Download PDF

Shame?  It very often seems that way.  I’ve noticed this recently in several ways.

The first is in relationships we have with other adults,  most of which we’ve known for a long time.  You see, when you are a parent of a child with cancer, people most often treat you differently.  The main reason is that, well, you ARE different.  All of your kids are not healthy.  So, that’s to be expected.  Some people just can’t handle the emotion of dealing with the parent of a child who has cancer.  Perhaps they fear bad things happening to their kids.  Perhaps they have had a loved one who had (or has) cancer and it’s all too real for them.  Others yet just feel too bad for us, for Trey, and can’t face it.  Whatever the case, they grow to a safe distance and stay there.  I’m sure that anytime that they hear about us or even think about us, a certain level of guilt or shame sets in.  They feel like they should reach out to us yet they don’t.  More shame, more guilt.

The second way I’ve noticed this lately is with parenting in general but specifically during holiday season.  Through social media and conversations you see what everyone else is doing with and for their family and feel like you should do more.  It could be in creating family traditions, amounts of presents, amounts spent on presents, special vacations, service projects, whatever.  You compare yourself (as one parent group) and compare it to all of the others and end up feeling like a bad parent.  You feel guilty, ashamed.
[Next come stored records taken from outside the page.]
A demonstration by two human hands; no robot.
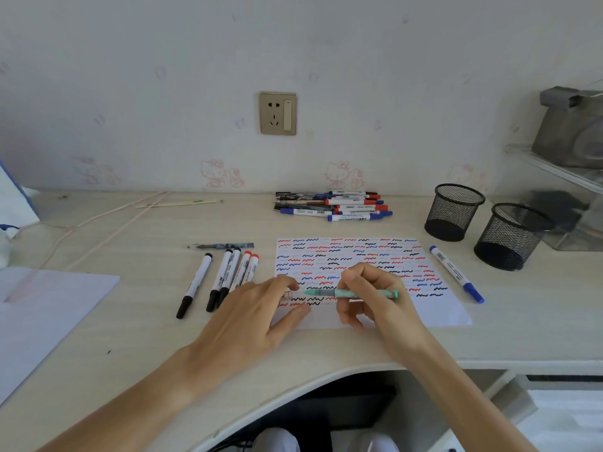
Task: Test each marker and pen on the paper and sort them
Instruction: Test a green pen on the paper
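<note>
A white paper [434, 313] covered in red, blue and black squiggles lies mid-desk. My right hand [372, 295] grips a green pen [365, 293] held level above the paper, tip pointing left. My left hand [261, 308] pinches a small clear cap [287, 295] just left of the pen tip, at the paper's left edge. A pile of several markers [336, 207] lies behind the paper. Left of the paper lie several sorted markers [225, 275], black-capped and red-capped, with a dark pen [222, 246] behind them. One blue marker [456, 274] lies right of the paper.
Two black mesh pen cups [453, 212] [509, 236] stand at the right rear. A clear shelf unit [554, 171] sits at the far right. A white sheet [39, 314] covers the desk's left side. Thin cords [107, 220] run across the left rear.
</note>
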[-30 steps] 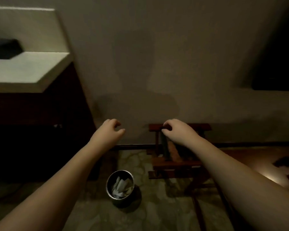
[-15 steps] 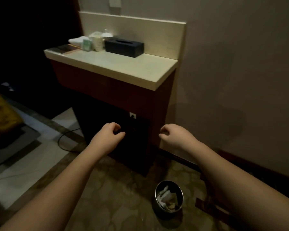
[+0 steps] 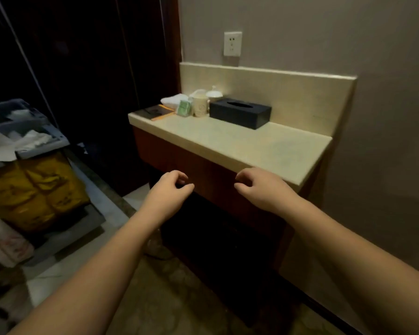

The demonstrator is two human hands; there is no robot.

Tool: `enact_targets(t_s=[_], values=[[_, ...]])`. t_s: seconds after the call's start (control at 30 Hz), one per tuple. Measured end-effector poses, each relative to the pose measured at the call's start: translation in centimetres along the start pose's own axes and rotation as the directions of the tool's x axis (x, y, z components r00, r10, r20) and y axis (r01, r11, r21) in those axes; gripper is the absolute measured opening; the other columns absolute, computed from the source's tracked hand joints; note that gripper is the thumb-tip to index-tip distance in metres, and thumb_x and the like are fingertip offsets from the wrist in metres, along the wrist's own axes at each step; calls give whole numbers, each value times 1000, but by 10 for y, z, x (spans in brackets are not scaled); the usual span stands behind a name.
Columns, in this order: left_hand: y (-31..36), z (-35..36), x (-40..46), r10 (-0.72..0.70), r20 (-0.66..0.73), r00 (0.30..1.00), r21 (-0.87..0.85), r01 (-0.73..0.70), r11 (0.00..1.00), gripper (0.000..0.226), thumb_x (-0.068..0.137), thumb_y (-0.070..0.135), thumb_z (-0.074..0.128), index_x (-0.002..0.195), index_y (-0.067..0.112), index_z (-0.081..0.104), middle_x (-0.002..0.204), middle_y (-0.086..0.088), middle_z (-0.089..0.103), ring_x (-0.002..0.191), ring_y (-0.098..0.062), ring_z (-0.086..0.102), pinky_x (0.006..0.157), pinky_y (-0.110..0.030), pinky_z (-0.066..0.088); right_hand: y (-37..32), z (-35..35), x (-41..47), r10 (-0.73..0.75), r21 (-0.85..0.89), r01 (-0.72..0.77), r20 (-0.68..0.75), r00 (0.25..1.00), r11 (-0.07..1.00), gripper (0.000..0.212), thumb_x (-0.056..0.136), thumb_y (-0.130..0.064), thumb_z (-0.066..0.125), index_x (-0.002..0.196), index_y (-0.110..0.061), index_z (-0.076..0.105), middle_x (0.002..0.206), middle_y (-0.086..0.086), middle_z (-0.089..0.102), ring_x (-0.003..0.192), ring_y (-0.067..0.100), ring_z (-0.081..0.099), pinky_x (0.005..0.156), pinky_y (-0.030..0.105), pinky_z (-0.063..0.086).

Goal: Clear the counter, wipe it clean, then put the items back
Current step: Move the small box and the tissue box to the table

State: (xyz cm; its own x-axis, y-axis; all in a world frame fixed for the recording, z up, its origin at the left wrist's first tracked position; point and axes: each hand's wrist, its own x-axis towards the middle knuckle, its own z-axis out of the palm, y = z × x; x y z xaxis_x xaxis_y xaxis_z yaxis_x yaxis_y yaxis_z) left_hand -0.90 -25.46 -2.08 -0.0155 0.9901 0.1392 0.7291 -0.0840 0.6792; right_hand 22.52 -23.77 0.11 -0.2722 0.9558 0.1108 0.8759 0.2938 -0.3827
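A pale stone counter (image 3: 240, 146) tops a dark wood cabinet against the wall. At its back left stand a black tissue box (image 3: 240, 113), a paper cup (image 3: 200, 106), a lidded cup (image 3: 213, 94), a green packet (image 3: 183, 108), a folded white towel (image 3: 173, 100) and a dark notepad with a pencil (image 3: 155, 111). My left hand (image 3: 169, 189) and my right hand (image 3: 259, 187) hang in front of the counter's front edge, fingers loosely curled, holding nothing.
A housekeeping cart (image 3: 27, 165) with a yellow bag and white linens stands at the left. A wall socket (image 3: 232, 43) sits above the backsplash. Behind the cart is a dark doorway. Patterned floor lies below my arms.
My view has swung left and up from the waste bin and luggage rack to the counter, which now fills the middle. Both hands keep the same loosely curled pose.
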Motion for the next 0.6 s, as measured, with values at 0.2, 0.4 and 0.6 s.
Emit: enact_targets(t_s=[0.2,0.4,0.6], values=[[1,-20,85,-39,-84,996,-45,36,998,35,92,39,57,122,22,56,120,4,55,102,-9,53,82,-27,43,6,-20,101,-2,-50,0,-43,999,999,36,94,-37,49,124,-20,58,123,-1,61,106,15,58,88,30,50],[-16,-27,150,-81,-164,983,-48,74,996,27,91,36,58,115,23,57,119,3,55,97,-9,52,78,-28,42,17,-26,171,78,-7,-79,-97,992,997,40,94,-35,53,130,-18,53,128,2,59,109,17,58,86,29,51],[-41,-39,208,-29,-209,977,-19,25,999,32,93,33,56,120,17,56,115,5,48,92,-8,49,74,-25,38,26,-16,227,168,27,-166,-184,968,986,49,92,-33,57,137,-19,45,139,6,49,117,21,54,92,36,50]])
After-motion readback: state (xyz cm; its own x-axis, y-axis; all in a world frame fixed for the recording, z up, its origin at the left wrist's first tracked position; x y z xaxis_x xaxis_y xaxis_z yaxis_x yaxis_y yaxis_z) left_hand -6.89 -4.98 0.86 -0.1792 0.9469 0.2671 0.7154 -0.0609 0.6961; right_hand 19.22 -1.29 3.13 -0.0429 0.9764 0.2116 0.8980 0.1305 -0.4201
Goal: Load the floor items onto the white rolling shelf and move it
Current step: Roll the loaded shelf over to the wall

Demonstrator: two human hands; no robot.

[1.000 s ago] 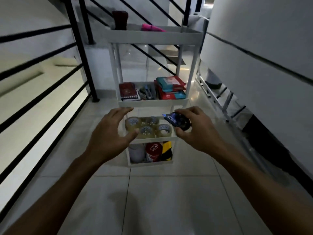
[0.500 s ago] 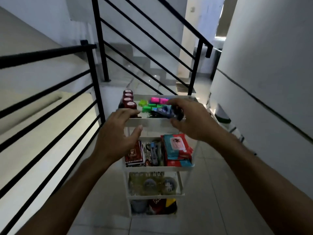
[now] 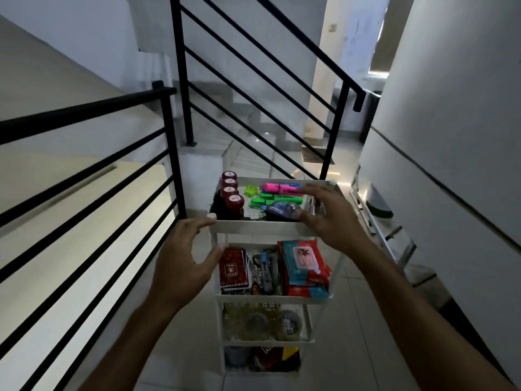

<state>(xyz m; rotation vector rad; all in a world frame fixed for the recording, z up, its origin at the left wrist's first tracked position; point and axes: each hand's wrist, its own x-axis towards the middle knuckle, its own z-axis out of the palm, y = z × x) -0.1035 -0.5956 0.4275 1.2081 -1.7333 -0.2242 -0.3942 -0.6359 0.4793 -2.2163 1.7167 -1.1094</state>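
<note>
The white rolling shelf point(image 3: 253, 225) stands straight ahead on the tiled floor, with several tiers. Its top tray holds several dark red jars point(image 3: 232, 191), green and pink markers point(image 3: 277, 190) and a blue correction-tape dispenser point(image 3: 282, 210). My right hand point(image 3: 327, 214) hovers over the tray's right side with fingers spread, just off the dispenser, which lies in the tray. My left hand point(image 3: 184, 261) is open beside the shelf's left front post, fingertips at the top tray's corner. Lower tiers carry a red booklet point(image 3: 234, 268), red-teal packs point(image 3: 306, 266) and tape rolls point(image 3: 262, 320).
A black railing point(image 3: 166, 153) runs along the left, close to the shelf, with a stairwell beyond it. Stairs rise behind the shelf. A white wall point(image 3: 451, 136) closes the right side, with a metal rack point(image 3: 394, 235) at its foot. Tiled floor lies between the shelf and the rack.
My right hand lifted the blue dispenser from the lower tier to the top tray and let it go there. My left hand rose to the top tray's left corner. The view tilted upward.
</note>
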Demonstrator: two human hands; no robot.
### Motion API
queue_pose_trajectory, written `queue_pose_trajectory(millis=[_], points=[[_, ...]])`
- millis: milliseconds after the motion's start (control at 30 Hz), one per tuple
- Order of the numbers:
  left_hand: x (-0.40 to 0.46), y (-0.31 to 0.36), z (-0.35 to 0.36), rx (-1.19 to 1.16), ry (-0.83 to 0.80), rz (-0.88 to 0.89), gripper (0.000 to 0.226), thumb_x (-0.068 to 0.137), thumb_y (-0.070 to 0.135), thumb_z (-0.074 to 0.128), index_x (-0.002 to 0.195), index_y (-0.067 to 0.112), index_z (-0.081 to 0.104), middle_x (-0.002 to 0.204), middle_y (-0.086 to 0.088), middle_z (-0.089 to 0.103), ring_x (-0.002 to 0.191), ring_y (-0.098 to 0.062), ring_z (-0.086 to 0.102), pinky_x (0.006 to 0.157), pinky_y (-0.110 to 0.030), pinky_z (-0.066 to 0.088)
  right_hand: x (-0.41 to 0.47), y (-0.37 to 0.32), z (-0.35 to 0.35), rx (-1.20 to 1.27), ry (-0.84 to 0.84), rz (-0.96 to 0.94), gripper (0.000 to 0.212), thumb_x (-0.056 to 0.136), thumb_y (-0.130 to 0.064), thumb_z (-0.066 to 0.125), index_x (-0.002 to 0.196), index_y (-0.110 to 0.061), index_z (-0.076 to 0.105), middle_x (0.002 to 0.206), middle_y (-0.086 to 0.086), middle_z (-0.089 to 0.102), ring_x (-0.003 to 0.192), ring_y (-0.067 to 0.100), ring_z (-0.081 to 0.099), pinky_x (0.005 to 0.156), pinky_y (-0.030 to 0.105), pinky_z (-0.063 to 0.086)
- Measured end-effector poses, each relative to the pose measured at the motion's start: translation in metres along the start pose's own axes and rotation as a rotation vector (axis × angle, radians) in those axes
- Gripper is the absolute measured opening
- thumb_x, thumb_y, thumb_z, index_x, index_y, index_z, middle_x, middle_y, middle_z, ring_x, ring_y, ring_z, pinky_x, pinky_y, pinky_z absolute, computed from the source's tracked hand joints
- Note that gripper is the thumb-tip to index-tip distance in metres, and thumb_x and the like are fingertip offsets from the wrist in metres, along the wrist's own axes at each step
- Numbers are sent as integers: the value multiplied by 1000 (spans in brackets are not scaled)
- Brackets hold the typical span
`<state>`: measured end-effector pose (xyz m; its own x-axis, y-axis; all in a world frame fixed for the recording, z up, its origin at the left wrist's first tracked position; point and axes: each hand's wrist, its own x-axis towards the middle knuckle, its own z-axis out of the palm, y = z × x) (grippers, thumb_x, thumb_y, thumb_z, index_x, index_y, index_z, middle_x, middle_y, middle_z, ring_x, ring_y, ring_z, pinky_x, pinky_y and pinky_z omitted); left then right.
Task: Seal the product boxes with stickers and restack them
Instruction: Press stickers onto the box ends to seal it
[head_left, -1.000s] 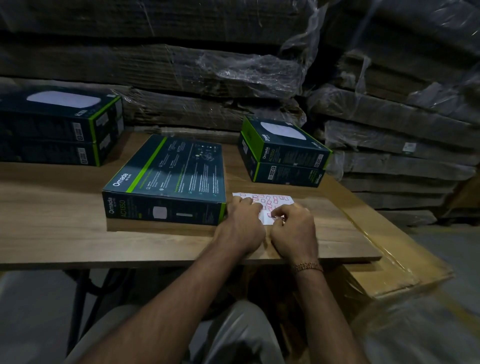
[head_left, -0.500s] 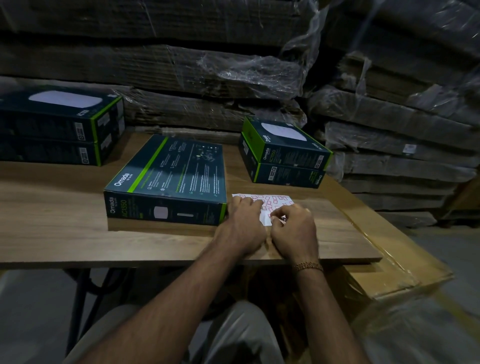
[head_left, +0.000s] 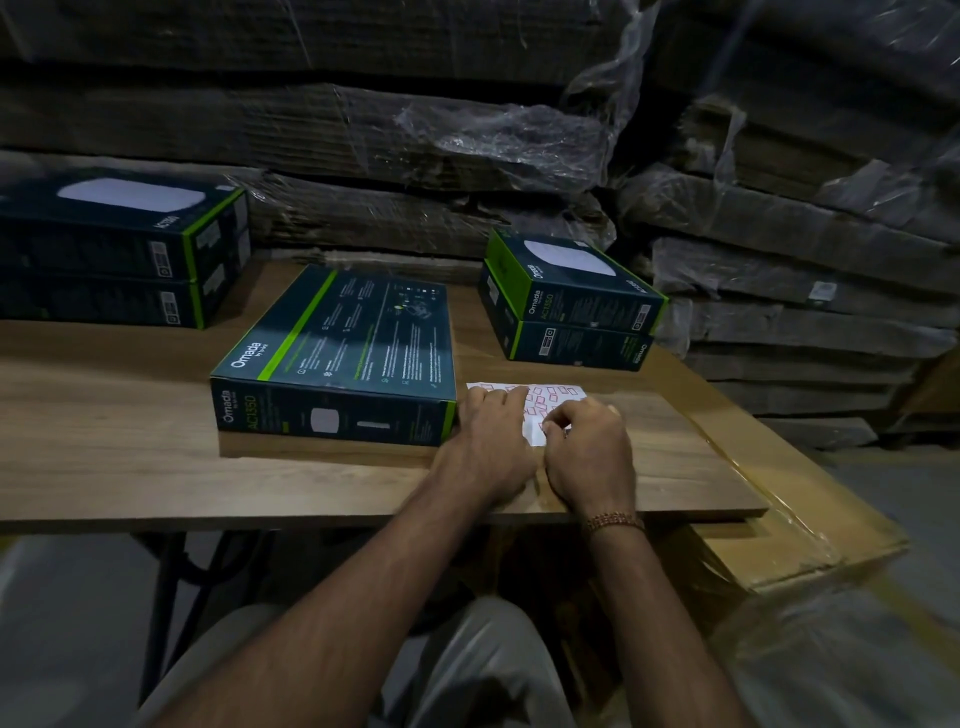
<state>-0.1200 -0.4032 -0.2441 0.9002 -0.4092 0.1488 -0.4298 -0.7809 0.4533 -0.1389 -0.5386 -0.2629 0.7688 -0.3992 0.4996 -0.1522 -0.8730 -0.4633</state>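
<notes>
A person seated at a wooden bench (head_left: 130, 457) works over a white sticker sheet (head_left: 540, 402) lying near the bench's front edge, toward its right end. The left hand (head_left: 491, 441) rests on the sheet's left part, fingers flat and relaxed, pinning it down. The right hand (head_left: 589, 457), a gold bracelet (head_left: 613, 521) on its wrist, has its fingers curled, picking at the sheet's near edge; whether a sticker is already in its grip cannot be told. Just left of the sheet, touching the left hand, lies a flat dark box (head_left: 343, 358) with a green stripe, back panel up. A stack of two boxes (head_left: 571, 306) stands behind the sheet near the right edge, and another stack of two (head_left: 119, 254) sits at the far left corner. Plastic-wrapped bundles of flattened cardboard (head_left: 363, 135) rise as a wall behind the bench and to its right. A taped brown carton (head_left: 810, 525) juts out beneath the bench's right end. The room is dim.
</notes>
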Motion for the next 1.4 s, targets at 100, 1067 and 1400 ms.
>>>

The third is our relationship with God.  It’s a “God” time of year for a lot…most people.  Even for those who have no existing relationship with God the thought tends to come to mind this time of year.  We tend to revisit and/or take inventory of our relationship with God and give ourselves a “spiritual scoreboard” as to how we are doing.  I haven’t met too many people who think that they are ahead…or even in the game (whatever that means).  Then, you think about God and how He must be “disappointed” in you and shame sets in.

I could spend some time talking about this some more but it turns out I’ve already done this.  I came across this post from just over 2 years ago.  Trey had gone through his surgery (where he had come very close to dying) a  few months earlier, he was at this point back in the hospital with a collapsed lung, waiting to be cleared to go back home.

Jay Mitlo

Shame on you! – As this weekend progressed and the angst and frustration ensued I took a moment to reflect and something hit me. The thought occurred to me, “One month ago I/we would have given just about anything to have a “boring” day in the hospital with Trey (he was still out of it in the ICU at the time, post surgery).” So, did that make us feel better? Did that help us snap out of it? Did that make the fact that we were told we could go home and yet find ourselves in there for the next few days more palatable? No. Sadly (perhaps) not at all. What it did make me feel just a bit was shame. God had answered my prayers and here I was upset that I couldn’t help Rachel. God had brought Trey back and yet I was complaining. SHAME ON ME!!! Yet, take a look at scripture. After Adam and Eve sinned in the garden, what did satan cause them to feel? Shame and condemnation. It was the #2 tool of the devil (#1 being deception). Conversely, when Peter denied Jesus three times and Jesus finally got some alone time with him on the beach for breakfast did he shame him? No. When all of the disciples deserted Him and he appeared to them in the upper room did he condemn them for their actions? Were His first words, “shame on you!”? No. In fact, His words were, “Peace, be with you.” So, the truth is, perspective (as I have mentioned here before) is overrated. Yes, I wanted my son back one month ago. Yet, I wanted him home now and wanted my wife to be comfortable and not upset. What about Jesus? Where was He in all of this? Well, I believe (besides perhaps keeping us in the hospital for some reason I suppose) He was right there with us, comforting us, loving us, telling us, “Peace (His peace…Himself) be with you.” As you go through the day, be very careful and watch for feelings of shame and self condemnation that creep into your heart. They are not from Him but from the one who wants to keep you from the God of all creation who tells you “Peace”. Rather, simply talk with Him and tell Him how you feel. Ask Him if He ever felt that way and to show you in His Word when that was. Ask Him how He feels for you right now. You’ll find it to be more intimate than you would ever imagine. If you let that condemnation in, well, then SHAME ON… no, just sit at His feet and listen.

 These were  my words from September 19th, 2011.  They apply today.  God knows that you aren’t perfect.  God knows that you love your kids and are doing a good job.  God knows (and so do we) that you care about us and aren’t openly “shunning” us or looking at us as with some sort of derision.  No, there is to be no shame, especially this time of year.  It’s a time of year for celebration, for family, for friendship…for relationships.  Jesus, being God, yet coming to earth as a human is the greatest example of humility and grace that one can imagine.  There is no shame in that.  Don’t let shame in, it’s just not the season for that.